Я отвёл взгляд, желая сбросить с себя это кошмарное оцепенение. Мои глаза упали на зеркало напротив. И там, в его потускневшей глубине, отражение фрески казалось ещё более зловещим, более живым. Танцоры в зеркале двигались. Нет, это не могло быть. Я зажмурился, снова посмотрел. Движения не было, была лишь игра пляшущих от свечей теней, дрожание воздуха. Но впечатление, ужасное, нестираемое впечатление, что танец на потолке – не изображение, а застывшая реальность, лишь временно приостановленная, и что в ночь бала он оживёт, стало моей новой навязчивой идеей.
Я обвёл взглядом зал, ища спасения от этого видения, ища точку опоры в реальном мире. И нашёл её – или её подобие. В дальнем конце зала, над камином из чёрного мрамора, висел огромный портрет моего деда, того самого, о чьей «глубине» намекала леди Элоиза. Он был изображён в полный рост, в мундире ушедшей эпохи, одна рука лежала на массивном фолианте, друга – на эфесе шпаги. Но не это привлекло внимание. Его лицо, в отличие от лиц на фреске, было выписано с фотографической, пугающей точностью. А глаза… глаза, тёмные и пронзительные, смотрели не на зрителя, а вверх, прямо на ту самую фреску с размытыми танцорами. И в его взгляде, таком ясном и таком безумном одновременно, читалось нечто среднее между восхищением и ужасом, между любовью творца к своему творению и паническим страхом перед тем, что это творение вот-вот сойдёт с холста – или с потолка – и обретёт свою собственную, неподконтрольную волю.
Эта связь, этот немой диалог между портретом и фреской, окончательно доконали меня. Я почувствовал, что зал не пуст. Он был наполнен. Наполнен этими безликими сущностями с потолка, наблюдавшими за мной своими слепыми, всевидящими пятнами; наполнен призрачным присутствием деда, застывшего в вечном созерцании своего самого двусмысленного произведения; наполнен тяжёлым дыханием самого дома, ждущего своего часа.

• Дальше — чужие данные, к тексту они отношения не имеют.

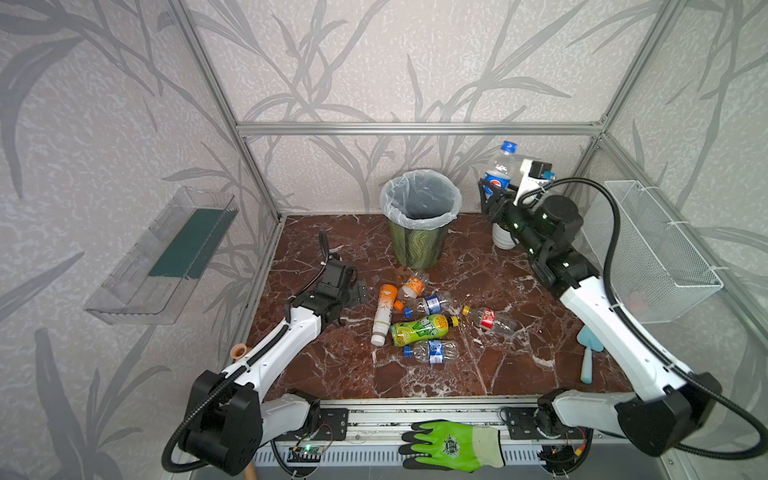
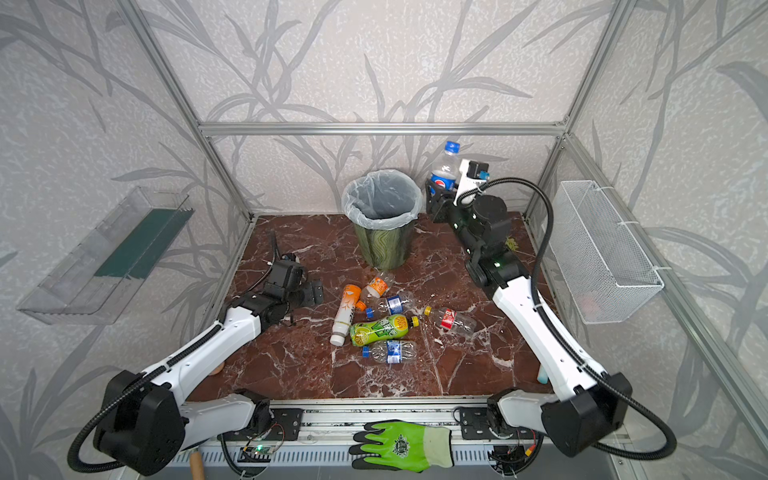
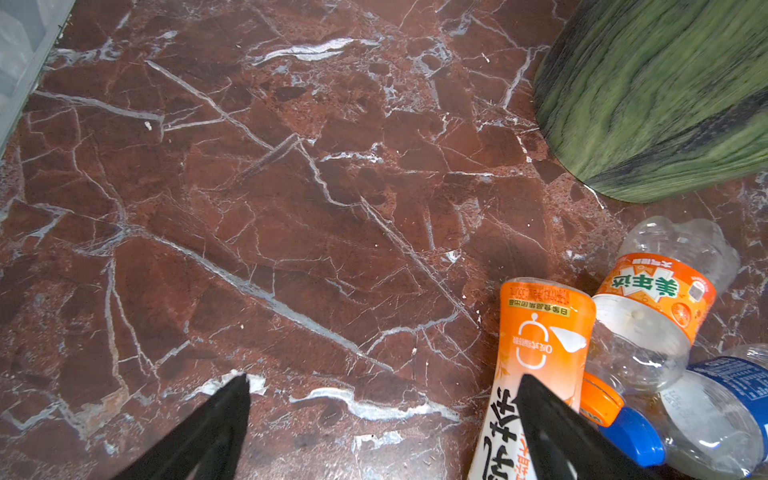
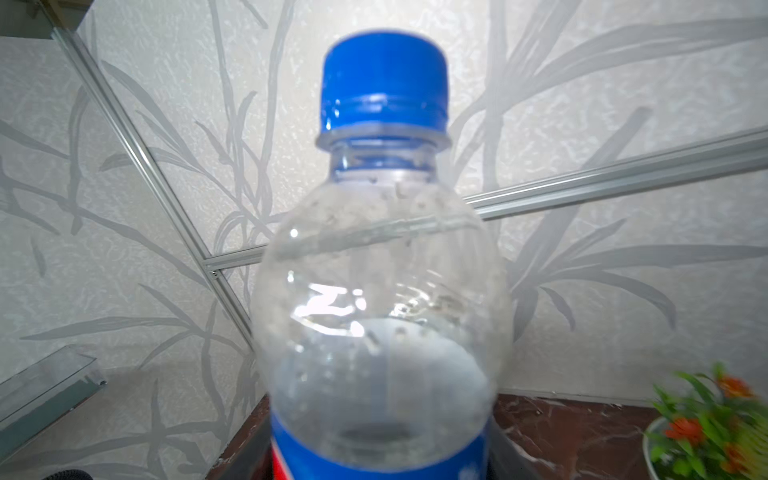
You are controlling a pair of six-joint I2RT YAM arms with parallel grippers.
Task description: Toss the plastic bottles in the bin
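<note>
Holding a blue-capped bottle point(image 1: 500, 168) upright off the table, just right of the bin point(image 1: 419, 249), with the right gripper point(image 1: 490, 195) pinching its labelled middle. Leaving six more bottles point(image 1: 424, 328) lying clustered on the marble table point(image 1: 324, 374) before the bin. Resting the left gripper point(image 1: 360, 293) low beside that cluster, jaws spread wide, clasping nothing

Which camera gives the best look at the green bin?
Both top views: they show the bin whole and upright, from lined rim to base. The left wrist view catches only a blurred patch of its green wall. The right wrist view misses it; the Pepsi bottle fills that picture.
</note>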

Здесь должно было что-то произойти. Не просто бал. Не просто обряд. Здесь должно было завершиться нечто, начатое много десятилетий назад. И я, стоявший теперь в центре лабиринта из чёрного дерева, чувствовал себя жертвой, приведённой к алтарю, над которым вместо божества висела эта кошмарная, многолюдная и в то же время безликая панорама вечного танца смерти.